Di tengah kejolak jiwa ingin segera melangsungkan pernikahan, ada info yang dahsyat dari Prof. Dr. Achmad Mubarok M. Oase di tengah kegersangan memahami arti keluarga sakinah. simak kedahsyatannya di bawah ini
Membina Keluarga bahagia Yang islami
Pasangan ideal dari kata keluarga adalah bahagia, sehingga idiomnya menjadi keluarga bahagia. Maknanya, tujuan dari setiap orang yang membina rumah tangga adalah mencari kebahagiaan hidup. Hampir seluruh budaya bangsa menempatkan kehidupan keluarga sebagai ukuran kebahagiaan yang sebenarnya. Meski seseorang gagal karirnya di luar rumah, tetapi sukses membangun keluarga yang kokoh dan sejahtera, maka tetaplah ia dipandang sebagai orang yang sukses dan berbahagia. Sebaliknya orang yang sukses di luar rumah, tetapi keluarganya berantakan, maka ia tidak disebut orang yang beruntung, karena betapapun sukses diraih, tetapi kegagalan dalam rumah tangganya akan tercermin di wajahnya, tercermin pula pada pola hidupnya yang tidak bahagia.
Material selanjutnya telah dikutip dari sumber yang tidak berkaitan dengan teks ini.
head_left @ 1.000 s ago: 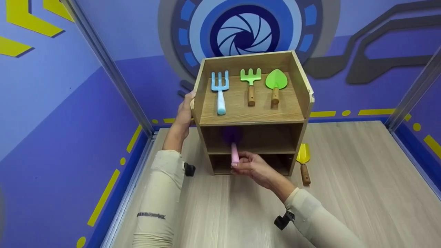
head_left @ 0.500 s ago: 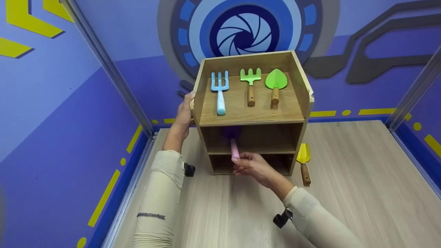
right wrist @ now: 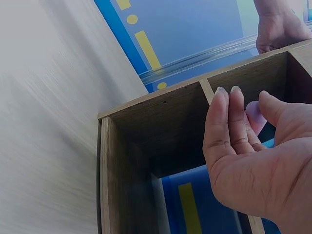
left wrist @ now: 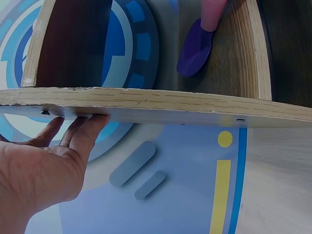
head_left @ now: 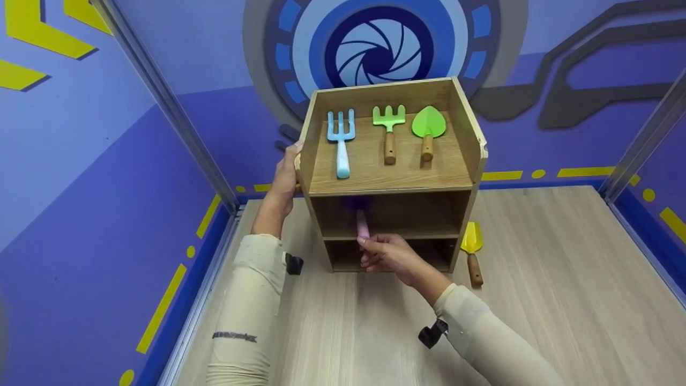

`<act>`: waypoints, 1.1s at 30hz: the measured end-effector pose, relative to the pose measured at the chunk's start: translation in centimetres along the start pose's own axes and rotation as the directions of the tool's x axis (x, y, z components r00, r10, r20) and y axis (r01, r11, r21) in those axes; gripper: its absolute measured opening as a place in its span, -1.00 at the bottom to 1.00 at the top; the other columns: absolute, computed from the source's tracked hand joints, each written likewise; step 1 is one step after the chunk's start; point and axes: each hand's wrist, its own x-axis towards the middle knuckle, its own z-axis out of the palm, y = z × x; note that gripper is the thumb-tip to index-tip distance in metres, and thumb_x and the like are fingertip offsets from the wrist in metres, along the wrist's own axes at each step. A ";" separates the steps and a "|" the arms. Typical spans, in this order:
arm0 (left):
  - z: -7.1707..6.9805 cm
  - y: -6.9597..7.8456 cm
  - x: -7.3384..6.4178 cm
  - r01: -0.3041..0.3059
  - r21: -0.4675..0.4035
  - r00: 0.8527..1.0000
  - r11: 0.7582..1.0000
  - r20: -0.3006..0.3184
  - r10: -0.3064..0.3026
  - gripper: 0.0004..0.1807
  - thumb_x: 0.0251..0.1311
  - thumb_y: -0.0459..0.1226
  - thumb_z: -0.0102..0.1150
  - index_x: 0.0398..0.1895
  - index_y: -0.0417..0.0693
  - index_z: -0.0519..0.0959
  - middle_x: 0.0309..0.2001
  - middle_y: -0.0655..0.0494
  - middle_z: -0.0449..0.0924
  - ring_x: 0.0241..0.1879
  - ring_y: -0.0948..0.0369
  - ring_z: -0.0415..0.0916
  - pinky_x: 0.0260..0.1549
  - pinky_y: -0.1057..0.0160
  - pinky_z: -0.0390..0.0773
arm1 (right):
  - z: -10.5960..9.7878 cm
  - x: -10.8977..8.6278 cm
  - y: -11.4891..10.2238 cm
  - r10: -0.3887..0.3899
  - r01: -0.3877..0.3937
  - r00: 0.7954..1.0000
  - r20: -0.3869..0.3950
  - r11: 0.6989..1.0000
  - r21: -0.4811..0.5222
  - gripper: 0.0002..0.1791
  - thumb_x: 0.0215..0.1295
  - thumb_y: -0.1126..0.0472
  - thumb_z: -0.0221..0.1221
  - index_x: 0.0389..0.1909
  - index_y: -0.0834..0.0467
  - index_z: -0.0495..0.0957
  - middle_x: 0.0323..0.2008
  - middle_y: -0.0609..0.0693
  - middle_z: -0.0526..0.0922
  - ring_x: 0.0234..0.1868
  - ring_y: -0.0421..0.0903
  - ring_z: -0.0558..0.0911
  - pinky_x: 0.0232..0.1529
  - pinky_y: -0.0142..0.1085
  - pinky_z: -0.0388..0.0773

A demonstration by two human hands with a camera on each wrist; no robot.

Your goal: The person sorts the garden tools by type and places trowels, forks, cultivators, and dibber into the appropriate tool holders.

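Observation:
A small wooden shelf unit point(head_left: 343, 185) stands at the back. My left hand point(head_left: 284, 177) rests against its left side; in the left wrist view fairly straight fingers point(left wrist: 90, 131) touch the outer panel. My right hand point(head_left: 394, 254) is in front of the middle compartment and pinches the end of a trowel's pink handle point(head_left: 363, 225) between thumb and fingers. The trowel's purple blade point(left wrist: 195, 51) is inside that compartment, dim in the head view. On the top shelf lie a blue hand fork point(head_left: 341, 139), a green hand fork point(head_left: 389, 131) and a green trowel point(head_left: 429, 126).
A yellow trowel point(head_left: 472, 252) with a wooden handle is on the table to the right of the unit, close to its side. Below the middle compartment is a lower one point(head_left: 345, 257). Printed blue wall panels point(head_left: 214, 123) with metal posts surround the wooden tabletop point(head_left: 536, 300).
My right hand has moved forward and slightly up, and the pink-handled trowel has slid deeper into the middle compartment. My left hand stays on the unit's side.

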 end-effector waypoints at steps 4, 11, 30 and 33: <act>-0.1 0.1 0.0 -0.007 -0.002 1.000 1.000 0.000 0.007 -0.18 0.41 0.25 -0.21 0.68 0.20 0.26 0.64 0.01 0.26 0.49 0.05 0.25 0.53 -0.11 0.19 | 0.2 0.2 -0.2 0.008 -0.008 1.000 -0.014 1.000 -0.010 -0.67 0.47 0.00 0.32 -0.23 0.23 0.63 -0.50 -0.07 0.71 -0.44 -0.18 0.71 -0.32 -0.33 0.73; -0.1 0.0 0.1 -0.017 0.004 1.000 1.000 -0.007 0.017 -0.19 0.47 0.23 -0.24 0.69 0.12 0.24 0.68 0.03 0.21 0.59 0.05 0.18 0.62 -0.08 0.09 | 0.6 0.8 -0.3 0.004 -0.006 0.999 -0.050 1.000 -0.026 -0.58 0.50 0.02 0.29 -0.08 0.38 0.65 -0.52 -0.10 0.70 -0.46 -0.20 0.71 -0.37 -0.35 0.70; 0.0 0.1 0.0 -0.013 -0.012 1.000 1.000 -0.013 0.013 -0.20 0.43 0.22 -0.20 0.66 0.12 0.31 0.62 0.00 0.30 0.49 0.07 0.27 0.56 -0.04 0.19 | 0.6 1.6 -0.5 -0.019 0.015 0.996 -0.082 0.999 -0.047 -0.55 0.56 0.01 0.22 0.01 0.39 0.67 -0.52 -0.09 0.72 -0.47 -0.19 0.72 -0.39 -0.36 0.68; 0.0 0.1 0.0 -0.009 -0.024 1.000 1.000 -0.019 0.008 -0.20 0.41 0.21 -0.18 0.64 0.14 0.34 0.55 -0.01 0.37 0.39 0.10 0.32 0.48 0.02 0.24 | 0.7 1.5 -0.7 -0.025 0.021 0.997 -0.076 0.998 -0.055 -0.56 0.56 0.01 0.22 0.00 0.38 0.68 -0.51 -0.08 0.73 -0.46 -0.19 0.73 -0.39 -0.36 0.68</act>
Hidup berkeluarga memang merupakan fitrah sosial manusia. Secara psikologis, kehidupan berkeluarga, baik bagi suami, isteri, anak-anak, cucu-cicit atau bahkan mertua merupakan pelabuhan perasaan, ; ketenteraman, kerinduan, keharuan, semangat dan pengorbanan,semuanya berlabuh di lembaga yang bernama keluarga. Sacara alamiah, ikatan kekeluargaan memiliki nilai kesucian, oleh karena itu bukan hanya di masyarakat tradisionil kesetiaan keluarga dipandang mulia, pada masyarakat liberalpun, kesetiaan keluarga masih menjadi nilai keindahan, meski persemayaman keindahan itu di alam bawah sadar. Dibalik budaya “pergaulan bebas” yang dinikmati masyarakat liberal, tetap saja diakui di alam bawah sadarnya “kebenaran” nilai kesetiaan dalam hidup berkeluarga.
Menikah tidak terlalu sulit, tetapi membangun keluarga bahagia bukan sesuatu yang mudah. Pekerjaan membangun, pertama harus didahului dengan adanya gambar yang merupakan konsep dari bangunan yang diinginkan. Gambar bangunan (maket) bisa didiskusikan dan diubah sesuai dengan konsep fikiran yang akan dituangkan dalam wujud bangunan itu.
Demikian juga membangun keluarga bahagia, terlebih dahulu orang harus memiliki konsep tentang keluarga bahagia. Banyak kriteria yang disusun orang untuk menggambarkan sebuah keluarga yang bahagia, bergantung ketinggian budaya masing-masing orang, misalnya paling rendah orang mengukur kebahagiaan keluarga dengan tercukupinya sandang, pangan dan papan. Bagi orang yang pendidikannya tinggi atau tingkat sosialnya tinggi, maka konsep sandang bukan sekedar pakaian penutup badan, tetapi juga simbol dari suatu makna. Demikian juga pangan bukan sekedar kenyang atau standar gizi, tetapi ada “selera” non gizi yang menjadi konsepnya. Demikian seterusnya tempat tinggal (papan) , kendaraan, perabotan bahkan hiasan, kesemuanya itu bagi orang tertentu mempunyai kandungan makna budaya. Secara sosiologis pesikologis, kehadiran anak dalam keluarga juga dipandang sebagai parameter kebahagiaan.
Rumah tangga juga demikian, ada konsepnya, isteri bukan sekedar perempuan pasangan tempat tidur dan ibu yang melahirkan anak, suami bukan sekedar lelaki, tetapi ada konsep aktualisasi diri yang berdimensi horizontal dan vertikal. Orang bisa saja menunaikan hajat seksualnya di jalanan, dengan siapa saja, tetapi itu tidak identik dengan kebahagiaan. Hubungan seksual dengan perselingkuhan mungkin bisa memuaskan syahwat dan hawa nafsunya, tetapi tidak pernah melahirkan rasa ketenteraman, ketenangan dan kemantapan psikologis.